• **Dataset content**:
****************************************

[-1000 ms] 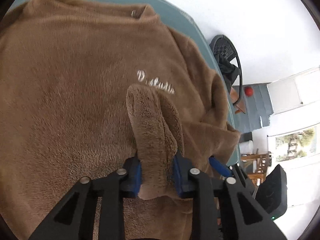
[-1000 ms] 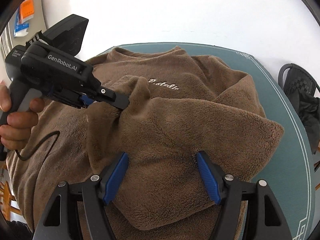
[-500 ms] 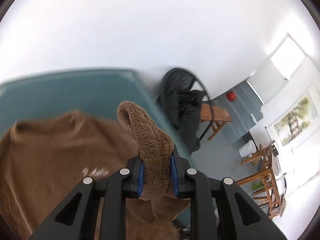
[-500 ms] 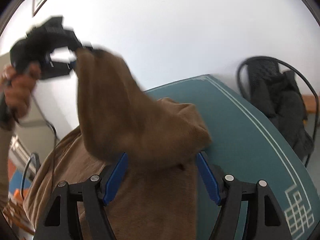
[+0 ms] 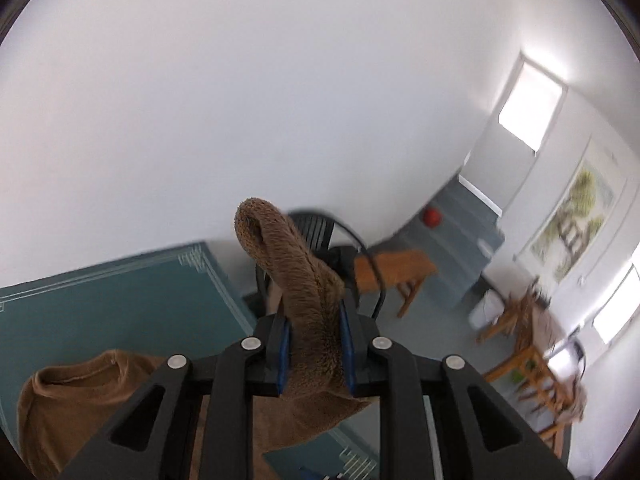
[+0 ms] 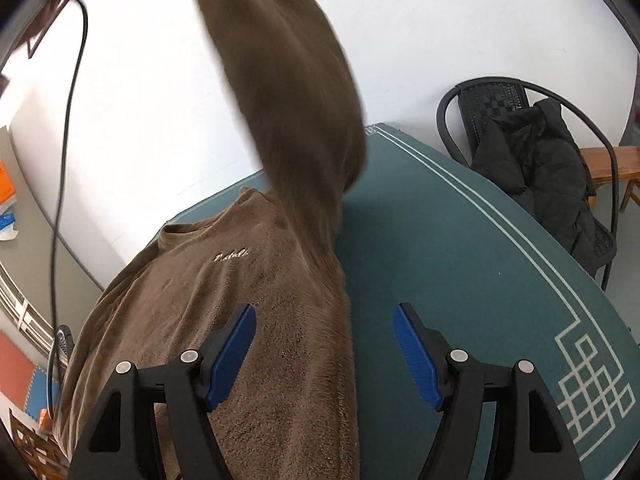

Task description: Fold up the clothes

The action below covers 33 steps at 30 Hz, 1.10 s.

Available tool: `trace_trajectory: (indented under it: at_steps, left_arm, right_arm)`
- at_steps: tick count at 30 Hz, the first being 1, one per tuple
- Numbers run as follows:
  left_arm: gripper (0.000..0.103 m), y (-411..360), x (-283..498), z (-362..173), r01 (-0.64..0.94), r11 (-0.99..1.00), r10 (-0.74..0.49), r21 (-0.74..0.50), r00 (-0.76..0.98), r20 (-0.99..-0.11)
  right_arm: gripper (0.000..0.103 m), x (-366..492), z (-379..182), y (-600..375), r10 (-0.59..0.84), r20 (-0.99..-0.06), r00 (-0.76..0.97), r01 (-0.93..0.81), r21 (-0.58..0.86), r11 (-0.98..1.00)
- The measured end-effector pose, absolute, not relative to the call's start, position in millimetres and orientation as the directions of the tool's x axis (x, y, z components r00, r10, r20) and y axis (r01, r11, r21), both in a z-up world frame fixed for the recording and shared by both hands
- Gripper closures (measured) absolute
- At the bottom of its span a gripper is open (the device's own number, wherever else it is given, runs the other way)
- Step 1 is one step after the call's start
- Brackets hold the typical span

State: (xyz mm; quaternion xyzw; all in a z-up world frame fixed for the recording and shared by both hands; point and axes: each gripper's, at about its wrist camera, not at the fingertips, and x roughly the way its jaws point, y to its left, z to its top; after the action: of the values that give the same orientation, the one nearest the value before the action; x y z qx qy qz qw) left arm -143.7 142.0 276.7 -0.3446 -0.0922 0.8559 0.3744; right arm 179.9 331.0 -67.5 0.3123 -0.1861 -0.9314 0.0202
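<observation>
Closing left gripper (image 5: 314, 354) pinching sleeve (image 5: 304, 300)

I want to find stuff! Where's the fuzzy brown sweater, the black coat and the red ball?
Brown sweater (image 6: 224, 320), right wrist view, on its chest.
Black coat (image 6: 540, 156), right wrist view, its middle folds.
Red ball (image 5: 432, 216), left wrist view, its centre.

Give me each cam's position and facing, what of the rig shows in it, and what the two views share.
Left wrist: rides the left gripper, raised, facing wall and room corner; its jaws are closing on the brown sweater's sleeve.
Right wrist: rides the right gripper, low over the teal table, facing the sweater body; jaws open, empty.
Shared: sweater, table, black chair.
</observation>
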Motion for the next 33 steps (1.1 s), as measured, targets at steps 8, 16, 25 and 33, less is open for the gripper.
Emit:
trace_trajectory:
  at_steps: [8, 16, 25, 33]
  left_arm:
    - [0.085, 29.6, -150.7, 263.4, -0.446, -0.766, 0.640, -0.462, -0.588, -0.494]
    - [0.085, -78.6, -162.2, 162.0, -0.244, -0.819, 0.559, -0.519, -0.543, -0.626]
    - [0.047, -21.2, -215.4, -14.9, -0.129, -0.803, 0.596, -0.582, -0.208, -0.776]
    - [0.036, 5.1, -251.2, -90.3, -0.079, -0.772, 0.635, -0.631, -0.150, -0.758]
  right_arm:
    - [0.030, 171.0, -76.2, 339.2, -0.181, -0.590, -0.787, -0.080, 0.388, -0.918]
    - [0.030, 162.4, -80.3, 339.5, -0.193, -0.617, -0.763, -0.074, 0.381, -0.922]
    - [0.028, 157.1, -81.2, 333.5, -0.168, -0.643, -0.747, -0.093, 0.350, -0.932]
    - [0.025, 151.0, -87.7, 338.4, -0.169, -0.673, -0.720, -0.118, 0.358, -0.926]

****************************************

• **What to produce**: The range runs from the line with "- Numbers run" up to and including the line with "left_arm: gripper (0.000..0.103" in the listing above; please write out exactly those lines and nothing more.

• **Response box**:
- Numbers run as follows:
  left_arm: gripper (0.000..0.103 m), y (-411..360), x (-283..498), z (-362..173), r01 (-0.64..0.94), r11 (-0.99..1.00), r10 (-0.74..0.49), r21 (-0.74..0.50), r00 (-0.76..0.98), r20 (-0.99..-0.11)

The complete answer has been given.